Infrastructure, Campaign Finance, and the Rise of the Contracting State
Infrastructure, Campaign Finance, and the Rise of the Contracting State
Harvard University Professor of Government Alisha Holland explains how the advent of public-private partnerships has shifted politicians’ orientation toward infrastructure projects.
Why do politicians invest in infrastructure projects that will not be completed during their time in office? In a CDDRL seminar series talk, Harvard University Professor of Government Alisha Holland addressed the question, shedding light on how the advent of public-private partnerships (PPPs) has shifted politicians’ orientation toward infrastructure projects.
According to Holland, infrastructure investment has been on the rise in the developing world despite witnessing a steady decline in advanced industrial democracies. Why? The influx of PPPs has made infrastructure projects appealing to politicians, who have utilized such contracts to raise funds for electoral campaigns and delay project costs.
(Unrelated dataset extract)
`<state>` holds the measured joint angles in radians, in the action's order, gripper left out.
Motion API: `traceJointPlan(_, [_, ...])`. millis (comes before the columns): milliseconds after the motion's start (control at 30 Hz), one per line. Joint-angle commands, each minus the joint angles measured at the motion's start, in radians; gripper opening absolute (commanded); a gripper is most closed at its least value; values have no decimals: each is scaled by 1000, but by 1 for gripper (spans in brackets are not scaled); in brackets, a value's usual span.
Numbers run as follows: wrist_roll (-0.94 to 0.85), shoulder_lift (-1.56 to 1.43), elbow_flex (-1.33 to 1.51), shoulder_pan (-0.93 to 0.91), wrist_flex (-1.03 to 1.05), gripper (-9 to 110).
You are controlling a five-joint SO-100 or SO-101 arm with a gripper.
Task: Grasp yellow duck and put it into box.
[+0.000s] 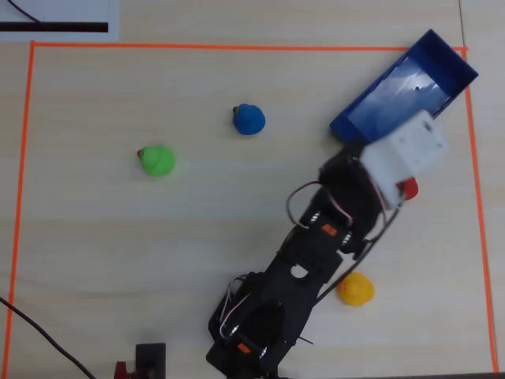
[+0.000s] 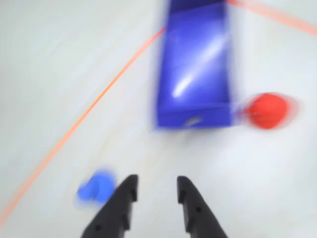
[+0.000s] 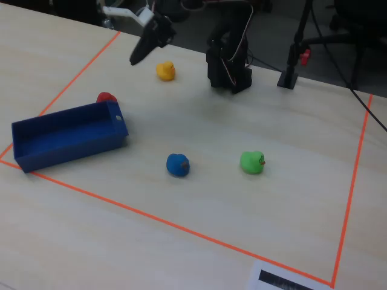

In the past, infrastructure projects were largely aimed at creating jobs for a given politician’s base of supporters and would-be voters. Thus, politicians were keen on seeing the successful completion of such projects. In contrast, today, infrastructure projects have become vehicles, not for securing votes, but for campaign finance, thanks to the PPP framework and the campaign donations it has helped generate for politicians, albeit indirectly. Thus, the mere launching of such projects (regardless of their completion) has become a political end in and of itself.
Infrastructure, Holland indicated, is at the heart of salient questions surrounding democracy, development, and state capacity. It also plays a central role in campaign finance in many developing democracies.
Conventional wisdom suggests that politicians want to inaugurate infrastructure projects that employ constituents and future voters. If true, politicians should be signing contracts for such projects early in their terms to allow time for job creation before reelection rolls around. But this does not appear to be the case. In Latin American countries where presidents can run for reelection, two-thirds of contracts occur in the last 18 months before an election.
Holland argued that this trend is rooted in governments’ shifting role in infrastructure. Whereas the state had long led infrastructure projects and hired directly with the goal of job creation, neoliberal reforms in the 1990s made governments rely more heavily on private contractors. Accordingly, the incentive structure facing politicians has changed. They have become less interested in creating jobs for supporters and more interested in securing campaign donations through the process of contracting private sector entities. The partnership with the private sector, moreover, has allowed politicians to hide project costs and shift liabilities to future administrations. The result is an influx of high-cost infrastructure projects with limited utility.
On a broader level, Holland’s findings help explain the widespread shift from political patronage to vote-buying in many countries. The advent of state-private sector partnerships has enabled politicians to raise the cash needed to fund vote-buying machines at a large scale.
How can the problem be mitigated? Much of the answer revolves around “inhibitory institutions.” These institutions could veto unwieldy projects before their commencement, as distinct from traditional mechanisms of horizontal accountability, like audit courts, which can only intervene after the damage is done.